A similar study was designed and conducted to determine the acute dermal toxicity profile of test chemical in Sprague Dawley rats. The test item was applied to shorn skin of 5 male and 5 female animals at 2000 mg/kg body weight. Administration of the test item at 2000 mg/kg did not result in any skin reaction at the site of application during the study period of 14 days. Administration of the test item did not result in any signs of toxicity and mortality during the study period of 14 days. Animals exhibited normal body weight gain through the study period of 14 days. Gross pathological examination did not reveal any abnormalities attributable to the treatment. It was concluded that the acute dermal median lethal dose (LD50) of test chemical, when administered to male and female Sprague Dawley rats was considered to be >2000 mg/kg body weight. Thus, according to CLP criteria for acute toxicity rating for the chemicals, it infers that given test chemical does not classify as an acute dermal toxicant. CLP Classification: “Not classified”.
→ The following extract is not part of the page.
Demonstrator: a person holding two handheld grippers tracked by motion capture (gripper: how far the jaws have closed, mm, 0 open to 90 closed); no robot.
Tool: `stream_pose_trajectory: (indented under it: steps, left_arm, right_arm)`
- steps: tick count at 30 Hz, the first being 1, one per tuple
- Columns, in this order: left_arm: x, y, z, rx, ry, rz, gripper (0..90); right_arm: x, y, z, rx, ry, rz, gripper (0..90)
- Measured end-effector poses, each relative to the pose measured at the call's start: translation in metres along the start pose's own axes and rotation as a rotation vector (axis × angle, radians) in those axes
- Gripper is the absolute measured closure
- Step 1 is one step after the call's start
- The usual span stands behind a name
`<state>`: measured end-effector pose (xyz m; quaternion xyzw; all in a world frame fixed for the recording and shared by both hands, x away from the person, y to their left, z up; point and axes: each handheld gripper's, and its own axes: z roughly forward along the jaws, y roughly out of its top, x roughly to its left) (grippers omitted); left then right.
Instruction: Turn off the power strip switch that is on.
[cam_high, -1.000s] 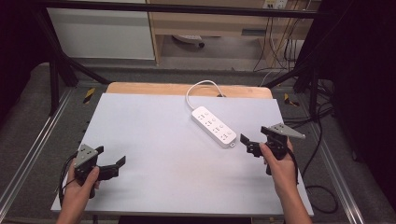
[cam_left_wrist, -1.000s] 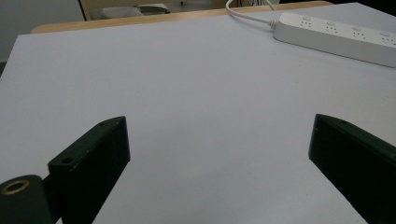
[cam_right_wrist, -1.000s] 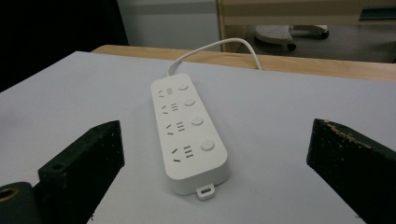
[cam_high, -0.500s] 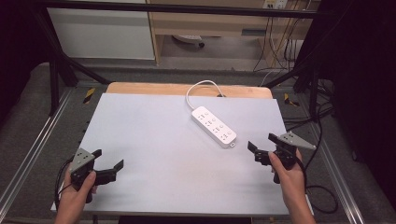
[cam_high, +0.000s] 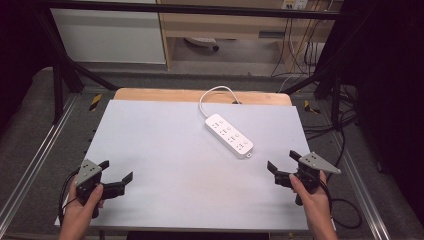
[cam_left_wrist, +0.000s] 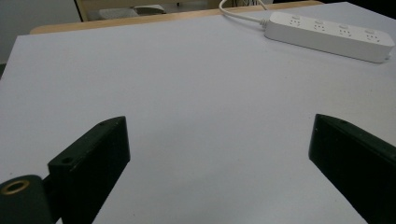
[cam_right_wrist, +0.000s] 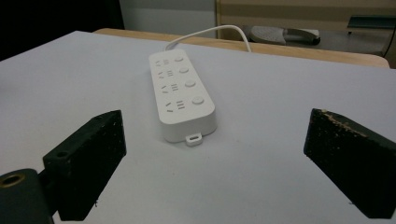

Another acute dermal toxicity study was performed on rabbits to determine the toxic nature of the test chemical. Three male and three female Albino Rabbits weighing 1.9 -2.7 kg were dosed at a single concentration of 2000 mg/kg bw. Prior to dosing the trunk of each animal was clipped free of hair. Three of the animals (two male, one female) were further prepared by introducing epidermal abrasions over the clipped skin surface to enhance penetrability of the test substance through the stratum corneum. After test substance application the trunk of each animal was encased in a sleeve of plasticized material for 24 hours. Following the 24-hour exposure period the sleeve was removed and the skin sites gently cleansed. All animals were observed daily thereafter for 14 days for mortality, skin response and general behavior. No mortality was observed, and all animals appeared normal during the 14 days observation period. Two females that had abraded skin lost weight (0.01 and 0.25 kg) over the 14-day post-exposure period. All remaining rabbits gained weight through day 14. Thus, the LD50 was observed to be >2000 mg/kg bw indicating that the test chemical is not toxic in nature and falls under category 'Not classified'.

 

Thus, based on the above studies on test chemical and it’s read across substances, it can be concluded that LD50 value is >2000 mg/kg bw. Thus, comparing this value with the criteria of CLP regulation, test chemical cannot be classified for acute dermal toxicity.

Justification for classification or non-classification

Based on the above studies on test chemical, it can be concluded that LD50 value is >2000 mg/kg bw for acute oral and dermal toxicity. Thus, comparing these values with the criteria of CLP regulation, test chemical cannot be classified for acute oral and dermal toxicity. For acute inhalation toxicity wavier were added so, not possible to classify.